So you have a case where the state used expired blood tubes and they want to perform analytical chemistry for either Drugs of Abuse testing or ETOH testing. So what’s the big deal about that????
Well I am so glad that you asked….
Simple. Unlike what most people think it has nothing to do with the inorganic salts contained inside because the NaF and potassium oxalate remain stable in perpetuity. The expiration of the tubes surrounds the BD Vaccutainer warranty on the vacuum seal on the septa. If for example, the tube bears an expiration date of 2/10 then it is warranted to have the necessary pressure via evacuated vacuum pressure to fill to designated volume +/-1% (which in our case is typically designed for a 10ml draw so between 9 and 11ml) until the last day of February 2010. After that date, BD Vaccutainer does not warrant the seal of the septa and the vacuum pressure.
So what does this mean?
First what doesn’t it mean…. Frequently undereducated, non-technically trained, non-credentialed machine operators who are decidedly not analytical chemists will say that we know there is no issue as the tube contained blood. They might even say that it contained within the 10% tolerance and therefore even if past warranty it is still suitable for purpose. A kind of “no harm, no foul approach”.

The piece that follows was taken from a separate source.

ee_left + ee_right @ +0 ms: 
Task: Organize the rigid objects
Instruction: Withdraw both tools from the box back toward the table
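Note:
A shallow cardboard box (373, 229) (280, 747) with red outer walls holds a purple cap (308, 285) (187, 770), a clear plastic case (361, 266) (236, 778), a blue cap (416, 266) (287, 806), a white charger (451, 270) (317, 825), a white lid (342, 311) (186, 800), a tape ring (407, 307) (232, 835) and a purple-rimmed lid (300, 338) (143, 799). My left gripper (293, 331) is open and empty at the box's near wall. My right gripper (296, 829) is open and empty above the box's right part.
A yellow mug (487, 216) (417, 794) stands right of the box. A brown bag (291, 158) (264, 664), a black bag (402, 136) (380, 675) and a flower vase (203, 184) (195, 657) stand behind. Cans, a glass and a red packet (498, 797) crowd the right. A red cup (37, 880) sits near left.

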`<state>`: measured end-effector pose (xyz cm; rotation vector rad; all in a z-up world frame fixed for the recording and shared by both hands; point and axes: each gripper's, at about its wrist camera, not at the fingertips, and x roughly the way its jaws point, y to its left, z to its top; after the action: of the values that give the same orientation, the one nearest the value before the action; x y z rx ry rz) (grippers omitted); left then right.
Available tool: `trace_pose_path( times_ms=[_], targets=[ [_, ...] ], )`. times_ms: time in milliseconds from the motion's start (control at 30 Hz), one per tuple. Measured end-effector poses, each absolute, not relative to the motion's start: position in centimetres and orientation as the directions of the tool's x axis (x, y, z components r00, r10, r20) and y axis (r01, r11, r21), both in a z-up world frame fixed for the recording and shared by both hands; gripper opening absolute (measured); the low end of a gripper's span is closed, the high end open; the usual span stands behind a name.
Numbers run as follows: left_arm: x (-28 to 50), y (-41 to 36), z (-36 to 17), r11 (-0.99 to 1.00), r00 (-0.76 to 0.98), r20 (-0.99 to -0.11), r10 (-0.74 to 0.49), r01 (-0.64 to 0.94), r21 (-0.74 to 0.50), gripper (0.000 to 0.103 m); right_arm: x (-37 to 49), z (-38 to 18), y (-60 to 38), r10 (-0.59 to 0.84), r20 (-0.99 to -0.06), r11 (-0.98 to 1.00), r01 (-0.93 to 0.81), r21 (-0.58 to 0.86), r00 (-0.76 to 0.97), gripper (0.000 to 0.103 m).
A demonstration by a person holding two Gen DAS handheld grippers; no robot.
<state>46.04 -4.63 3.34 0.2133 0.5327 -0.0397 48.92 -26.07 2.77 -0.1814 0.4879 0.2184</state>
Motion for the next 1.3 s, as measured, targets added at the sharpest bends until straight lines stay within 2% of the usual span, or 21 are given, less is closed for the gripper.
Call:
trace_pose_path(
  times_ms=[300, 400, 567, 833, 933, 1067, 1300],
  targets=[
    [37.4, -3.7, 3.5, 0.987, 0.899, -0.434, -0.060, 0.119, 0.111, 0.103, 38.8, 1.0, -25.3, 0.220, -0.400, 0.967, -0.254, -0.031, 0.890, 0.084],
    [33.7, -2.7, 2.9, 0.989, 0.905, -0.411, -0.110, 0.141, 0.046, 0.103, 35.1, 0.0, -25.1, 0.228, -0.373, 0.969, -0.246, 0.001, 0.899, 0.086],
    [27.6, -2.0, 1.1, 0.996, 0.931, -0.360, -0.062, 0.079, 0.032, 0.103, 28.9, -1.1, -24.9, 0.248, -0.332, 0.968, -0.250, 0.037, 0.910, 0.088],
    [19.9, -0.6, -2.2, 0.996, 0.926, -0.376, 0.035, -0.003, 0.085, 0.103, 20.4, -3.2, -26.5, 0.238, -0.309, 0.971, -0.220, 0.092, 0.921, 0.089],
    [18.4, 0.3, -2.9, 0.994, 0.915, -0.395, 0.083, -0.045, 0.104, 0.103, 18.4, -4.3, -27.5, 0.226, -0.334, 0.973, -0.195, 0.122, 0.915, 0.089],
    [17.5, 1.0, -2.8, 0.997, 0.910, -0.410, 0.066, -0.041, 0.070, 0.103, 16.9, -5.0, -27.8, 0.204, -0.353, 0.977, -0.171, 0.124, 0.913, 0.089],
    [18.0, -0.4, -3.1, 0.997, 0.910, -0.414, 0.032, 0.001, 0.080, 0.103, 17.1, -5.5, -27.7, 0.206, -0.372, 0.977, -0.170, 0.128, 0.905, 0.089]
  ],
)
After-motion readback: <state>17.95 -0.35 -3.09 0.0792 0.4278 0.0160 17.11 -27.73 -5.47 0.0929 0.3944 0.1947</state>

The truth is that the opinion stated above is worth about as much as the imaginary degree in analytical chemistry that the machine operator has which is to day nothing.
3 major issues:
- Like most things in life, the integrity of the septa seal and the corresponding vacuum loss is not a binary concept (i.e., either gross failure or no failure), but rather a gradation along a spectrum of change in the integrity of the seal. So, therefore simply stating that we know there is no failure because we have collected blood within that 9 to 11 ml range is totally faulty logic. As one can easily imagine of a easy scenario that debunks this claim. Imagine the tube prior to expiration at full vacuum strength would collect 11 ml, but now with partial degradation only collects 9ml, then one can see a problem. It appears to have met the +/-10% but there has been and appreciable loss in the integrity of the seal manifested in the 9ml draw.

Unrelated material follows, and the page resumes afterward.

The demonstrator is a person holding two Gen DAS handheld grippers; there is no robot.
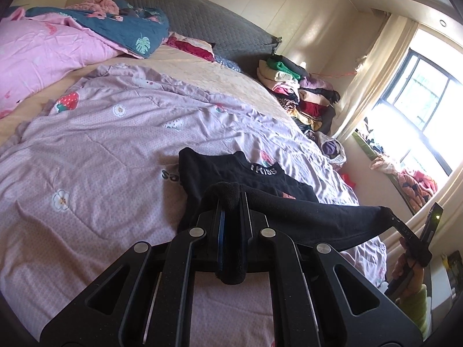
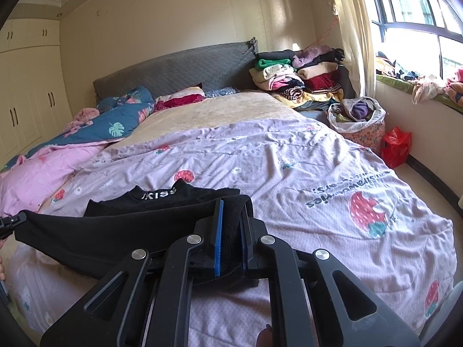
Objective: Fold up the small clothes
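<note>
A small black garment (image 1: 260, 182) with white "KISS" lettering at its collar lies partly on the lilac strawberry quilt (image 1: 101, 144). Its near edge is lifted and stretched between both grippers. My left gripper (image 1: 231, 199) is shut on one bunched corner of the black cloth. My right gripper (image 2: 233, 202) is shut on the other corner, the fabric squeezed between its blue pads. The garment (image 2: 162, 199) sags between them above the quilt (image 2: 289, 173). The right gripper (image 1: 411, 237) shows at the far right of the left wrist view, and the left gripper (image 2: 11, 224) at the far left of the right wrist view.
A tall pile of folded clothes (image 2: 298, 78) stands at the bed's far right corner by the grey headboard (image 2: 179, 72). A pink and blue duvet (image 1: 43, 52) is heaped at the left. A laundry basket (image 2: 358, 121) and a red bag (image 2: 396, 144) sit on the floor under the window.
</note>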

- If pressure can leak out (i.e., the integrity of the seal is compromised but not result in a gross failure), then “things” can get in. More technically stated, the introduction of Candida Albicans and exogenous alcohol production becomes a real potential issue. For a general discussion on the danger of Candida Albicans, I refer you to https://www.paduiblog.com/2010/01/articles/dui-testing/what-pacman-and-inflated-and-incorrect-blood-alcohol-content-results-have-in-common/ . Most crime labs do not perform a simple bacteria culture to rule in or rule out Candida Albicans. The introduction of Candida Albicans into the sample combined with a lack of proper refrigeration and also either an insufficient amount of the anti-glycotic agent (NaF) or a non-homogenized mixture of the anti-glycotic agent (NaF) (i.e., it is not properly inverted) may result in exogenous ETOH production due to petrification.

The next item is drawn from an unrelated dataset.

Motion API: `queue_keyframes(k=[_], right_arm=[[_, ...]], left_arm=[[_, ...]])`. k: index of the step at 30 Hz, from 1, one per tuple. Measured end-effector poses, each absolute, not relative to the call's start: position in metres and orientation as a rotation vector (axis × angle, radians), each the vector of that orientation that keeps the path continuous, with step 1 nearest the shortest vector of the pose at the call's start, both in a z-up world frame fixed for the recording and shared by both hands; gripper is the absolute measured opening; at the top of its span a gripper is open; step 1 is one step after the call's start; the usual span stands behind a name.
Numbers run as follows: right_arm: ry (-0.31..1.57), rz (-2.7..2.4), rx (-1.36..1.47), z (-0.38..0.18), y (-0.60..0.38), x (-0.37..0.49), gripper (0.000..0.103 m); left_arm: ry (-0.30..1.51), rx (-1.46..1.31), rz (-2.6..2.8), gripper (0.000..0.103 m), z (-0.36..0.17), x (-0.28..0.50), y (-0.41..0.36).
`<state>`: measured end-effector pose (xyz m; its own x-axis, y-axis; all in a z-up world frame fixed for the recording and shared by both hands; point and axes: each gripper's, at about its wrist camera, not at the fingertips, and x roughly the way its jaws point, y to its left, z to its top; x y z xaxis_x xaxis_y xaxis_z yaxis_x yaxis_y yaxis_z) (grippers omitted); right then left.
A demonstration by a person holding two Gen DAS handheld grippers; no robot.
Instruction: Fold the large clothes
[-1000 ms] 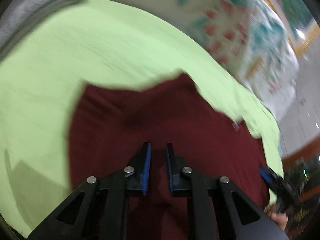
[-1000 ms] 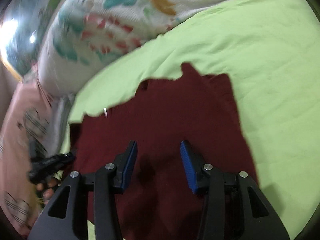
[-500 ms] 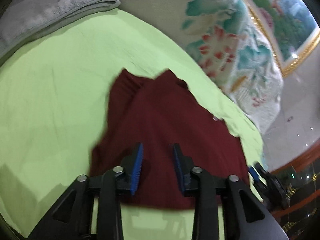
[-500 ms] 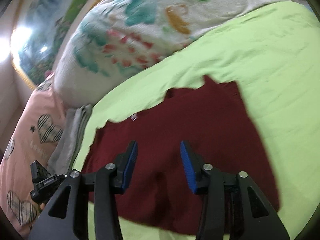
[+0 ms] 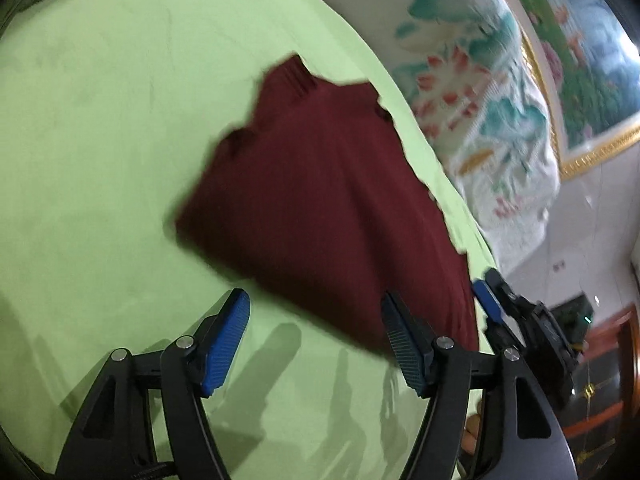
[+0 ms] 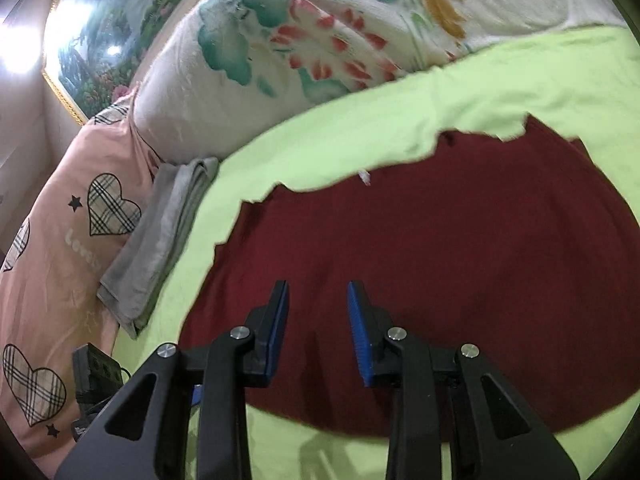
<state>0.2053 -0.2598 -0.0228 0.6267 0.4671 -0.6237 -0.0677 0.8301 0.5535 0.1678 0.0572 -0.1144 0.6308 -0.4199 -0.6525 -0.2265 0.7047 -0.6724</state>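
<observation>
Pink pillow [image 6: 60, 264] with plaid hearts bears pale word, looks like "Lovely", partly blurred. Maroon garment [image 5: 332, 196] flat on green sheet [image 5: 100, 140]. Left gripper [image 5: 316, 340]: jaws wide, just been opening, nothing between; garment ahead, near corner by right finger. Right gripper [image 6: 318, 328]: jaws narrow, just been closing, nothing gripped; garment [image 6: 420, 248] beneath. Long axis runs from left gripper toward floral quilt [image 6: 320, 32]. Grey towel [image 6: 160, 236] beside pillow.
</observation>
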Motion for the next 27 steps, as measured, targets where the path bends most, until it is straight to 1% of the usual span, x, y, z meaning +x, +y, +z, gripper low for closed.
queue_keyframes(k=[3, 5, 6, 7, 8, 10, 11, 12, 14, 15, 19, 21, 24, 27], right_arm=[[0.880, 0.301, 0.482, -0.032, -0.247, 0.221, 0.031], [0.971, 0.279, 0.447, -0.054, -0.238, 0.233, 0.031], [1.026, 0.273, 0.431, -0.070, -0.232, 0.239, 0.029], [1.013, 0.281, 0.429, -0.083, -0.230, 0.239, 0.028], [0.979, 0.280, 0.415, -0.085, -0.230, 0.237, 0.026], [0.972, 0.271, 0.388, -0.085, -0.229, 0.237, 0.026], [0.977, 0.270, 0.395, -0.085, -0.229, 0.238, 0.026], [0.979, 0.272, 0.400, -0.085, -0.230, 0.238, 0.026], [0.975, 0.281, 0.408, -0.086, -0.232, 0.238, 0.026], [0.974, 0.285, 0.418, -0.086, -0.234, 0.237, 0.026], [0.984, 0.315, 0.507, -0.088, -0.243, 0.239, 0.025], [0.976, 0.376, 0.643, -0.090, -0.258, 0.239, 0.026], [0.953, 0.431, 0.908, -0.094, -0.298, 0.232, 0.027], [0.856, 0.366, 0.999, -0.079, -0.343, 0.214, 0.031]], left_arm=[[0.885, -0.836, -0.089, 0.069, -0.118, 0.183, 0.065], [0.878, -0.831, -0.077, 0.069, -0.118, 0.193, 0.067], [0.878, -0.811, -0.069, 0.069, -0.118, 0.197, 0.065], [0.880, -0.793, -0.061, 0.069, -0.118, 0.202, 0.064], [0.881, -0.778, -0.052, 0.069, -0.118, 0.205, 0.064], [0.877, -0.766, -0.037, 0.064, -0.116, 0.213, 0.062], [0.877, -0.765, -0.033, 0.053, -0.116, 0.216, 0.064], [0.881, -0.769, -0.033, 0.036, -0.117, 0.219, 0.065], [0.895, -0.806, -0.057, 0.018, -0.120, 0.227, 0.068], [0.889, -0.817, -0.068, 0.015, -0.118, 0.228, 0.068], [0.825, -0.729, -0.120, 0.012, -0.083, 0.229, 0.049], [0.789, -0.676, -0.180, 0.011, -0.057, 0.231, 0.030], [0.739, -0.575, -0.298, 0.011, -0.017, 0.236, -0.015], [0.729, -0.497, -0.422, 0.010, 0.003, 0.244, -0.070]])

- Protocols exist for a reason. Expiration dates are not arbitrary. While 9 out of 10 times, you may get away with drinking milk past the date of expiration (which is an expression of how long the manufacturer of the milk warrants that the preservatives added into the milk will prevent curdling of the milk). There is that 10th time. Therefore, I prefer not to serve past expiration date items to my family. If I am not willing to so serve past expiration date items to my family, I will not likewise allow the power of the government to allow the police officers or Troopers to be rewarded for negligence, laziness or sub-standard actions.